Kanser KANSERİN ŞİFRESİ YAĞ HÜCRESİNDE SAKLI Türk Kanser Araştırmaları ve Savaş Kurumu Antalya Şubesi tarafından kanserden hayatını …
Kanser
KANSERİN ŞİFRESİ YAĞ HÜCRESİNDE SAKLI
Türk Kanser Araştırmaları ve Savaş Kurumu Antalya Şubesi tarafından kanserden hayatını kaybeden Prof. Dr. Mustafa Samur anısına düzenlenen ‘Onkolojide İz Bırakanlar Zirvesi’ yeni kanser tedavilerini geliştirmek için hem Türkiye’de hem de yurt dışında çalışan kıymetli Türk bilim adamlarını Antalya’da buluşturdu. Yurt dışında yüzümüzü ağırtanlardan biri de çalışmalarını ABD Cold Spring Harbor Laboratuvarı’nda sürdüren Dr. Semir Beyaz, kanser hücrelerinin bağışıklık sisteminden saklanabilmek için geliştirdiği bir mekanizmayı keşfetti. Dr. Beyaz’ın çok yağlı beslenme ve obezite durumunda ortaya çıkan bu sistemin kanser oluşumundaki rolünü ortaya koyduğu çalışması bilim dünyasında ses getirdi. Çalışması Nature ve Science üzere kıymetli mecmualarda yayınlanan Dr. Beyaz, obezite ve yağlı beslenmenin kanser oluşumundaki rolünü araştırıyor.
SÜPER KÖK HÜCRELER
Amerika’daki çalışmaları sırasında beslenmeye bağlı olarak oluşan kanserde kök hücreler üzerinde bir sistem keşfettiklerini söyleyen Dr. Beyaz “Yağlı beslenmenin içerisinde bulunan yağ asitleri hücredeki bir faktörü tetikliyor. Bu faktör de bu bağırsaktaki kök hücrelerin özelliklerini artırarak onları üstün kök hücre hâline getiriyor. Fakat bunlar bencil kök hücreler. Şayet bu bencil kök hücrelerin DNA’larında bir hasar olursa kansere daha çok dönüşebiliyorlar. Belirlediğimiz için onu durdurursak kanser riskini azalttığını gösterdik” dedi. Prof. Dr. Beyaz keşfettikleri mekanizmayı şöyle anlattı:
KANSER BAĞIRSAKTAN MI BAŞLIYOR?
“Vücudumuzda kanser hücreleri zati var. Fakat bağışıklık sistemimiz o hücreleri tanıyarak yok ediyor. Fakat biz çalışmamızda obezite ve yağlı beslenme modelinde kanserin kendini bağışıklık sistemine tanıttığı kimlik kartını okuma düzeneğinin devre dışında kaldığını gördük. Bunun da sebebi çok yağlı beslenmenin bağırsaklarımızda yaşayan yararlı bakterilerin istikrarını bozması. Bağışıklık sisteminin kanser olabilecek hücreleri tanımasını sağlayacak kimlik kartını, bu hücrelere bağırsaklarımızda yaşayan yararlı bakteriler veriyor. Bu bozukluk kanserin bağışıklık sisteminden kaçması ile sonuçlanıyor. Bundan sonraki çalışmalarımızda beslenme, obezite ve bağırsaktaki yararlı mikropların kanseri öldürme sistemlerini nasıl etkileyeceklerini ortaya çıkarmak üzerinde sürdürüyoruz.”

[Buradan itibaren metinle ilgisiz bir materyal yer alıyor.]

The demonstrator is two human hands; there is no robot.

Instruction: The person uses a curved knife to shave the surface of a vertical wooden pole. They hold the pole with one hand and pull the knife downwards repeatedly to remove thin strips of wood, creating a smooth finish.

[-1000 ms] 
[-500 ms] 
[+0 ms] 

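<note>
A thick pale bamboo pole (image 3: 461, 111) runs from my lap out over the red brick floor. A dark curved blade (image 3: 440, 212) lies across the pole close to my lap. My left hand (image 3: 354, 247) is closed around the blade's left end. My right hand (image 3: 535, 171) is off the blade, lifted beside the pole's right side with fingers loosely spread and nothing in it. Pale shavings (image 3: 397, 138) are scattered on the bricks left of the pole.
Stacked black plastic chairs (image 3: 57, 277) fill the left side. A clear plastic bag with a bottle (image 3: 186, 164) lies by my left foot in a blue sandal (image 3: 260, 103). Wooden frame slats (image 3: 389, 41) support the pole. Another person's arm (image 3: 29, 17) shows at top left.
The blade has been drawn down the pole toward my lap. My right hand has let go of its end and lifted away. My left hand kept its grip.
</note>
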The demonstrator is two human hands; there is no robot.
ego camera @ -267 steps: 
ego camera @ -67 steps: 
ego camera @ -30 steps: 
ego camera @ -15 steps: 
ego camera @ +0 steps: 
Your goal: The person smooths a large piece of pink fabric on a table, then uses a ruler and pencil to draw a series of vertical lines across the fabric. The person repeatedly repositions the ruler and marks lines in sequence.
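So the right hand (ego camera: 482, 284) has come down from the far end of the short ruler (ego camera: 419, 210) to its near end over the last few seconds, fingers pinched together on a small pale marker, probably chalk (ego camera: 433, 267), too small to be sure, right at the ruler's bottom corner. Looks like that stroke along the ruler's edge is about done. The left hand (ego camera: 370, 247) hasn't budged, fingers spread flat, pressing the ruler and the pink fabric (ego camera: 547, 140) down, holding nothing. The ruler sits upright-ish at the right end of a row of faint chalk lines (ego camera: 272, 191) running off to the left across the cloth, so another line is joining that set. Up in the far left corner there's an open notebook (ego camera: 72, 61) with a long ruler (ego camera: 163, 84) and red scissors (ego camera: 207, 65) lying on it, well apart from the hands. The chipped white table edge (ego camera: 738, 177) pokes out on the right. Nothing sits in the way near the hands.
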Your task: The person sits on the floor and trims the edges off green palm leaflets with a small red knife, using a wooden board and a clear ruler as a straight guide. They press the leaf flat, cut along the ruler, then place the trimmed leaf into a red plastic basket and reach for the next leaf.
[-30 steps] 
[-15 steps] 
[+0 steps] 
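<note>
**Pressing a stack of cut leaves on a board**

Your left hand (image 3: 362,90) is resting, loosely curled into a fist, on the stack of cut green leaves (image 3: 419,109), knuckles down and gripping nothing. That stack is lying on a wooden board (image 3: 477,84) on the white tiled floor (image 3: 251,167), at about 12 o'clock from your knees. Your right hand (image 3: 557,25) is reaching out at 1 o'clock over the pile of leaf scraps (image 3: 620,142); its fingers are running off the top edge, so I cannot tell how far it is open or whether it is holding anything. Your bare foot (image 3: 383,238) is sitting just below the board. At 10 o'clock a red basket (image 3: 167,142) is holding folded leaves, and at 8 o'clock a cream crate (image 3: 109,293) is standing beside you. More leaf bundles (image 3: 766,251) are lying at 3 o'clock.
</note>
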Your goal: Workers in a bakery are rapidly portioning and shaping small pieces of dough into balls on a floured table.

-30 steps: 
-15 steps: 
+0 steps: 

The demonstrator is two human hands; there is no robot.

GEN TERAPİLERİNE TABAN HAZIRLIYOR
Türk bilim adamının ortaya çıkardığı sistem birçok tedavinin geliştirilmesine taban hazırlayabileceğini anlatan Prof. Dr. Beyaz “Bu mekanizmayı kullanarak ilaç yahut hücresel tedaviler geliştirmek mümkün olabilir. Hastanın kanını alıp bu mekanizmayı biraz değiştirerek verdiğimizde güçlenmiş, üstün ve hastanın metabolik durumundan etkilenmeyen bağışıklık sistemi hücrelerimiz olabilir. Bunu obez bir hastadan alıp, düzeltip geri verirseniz obez hastada bağışıklık sistemi tabanlı terapileri geliştirebilirsiniz” dedi.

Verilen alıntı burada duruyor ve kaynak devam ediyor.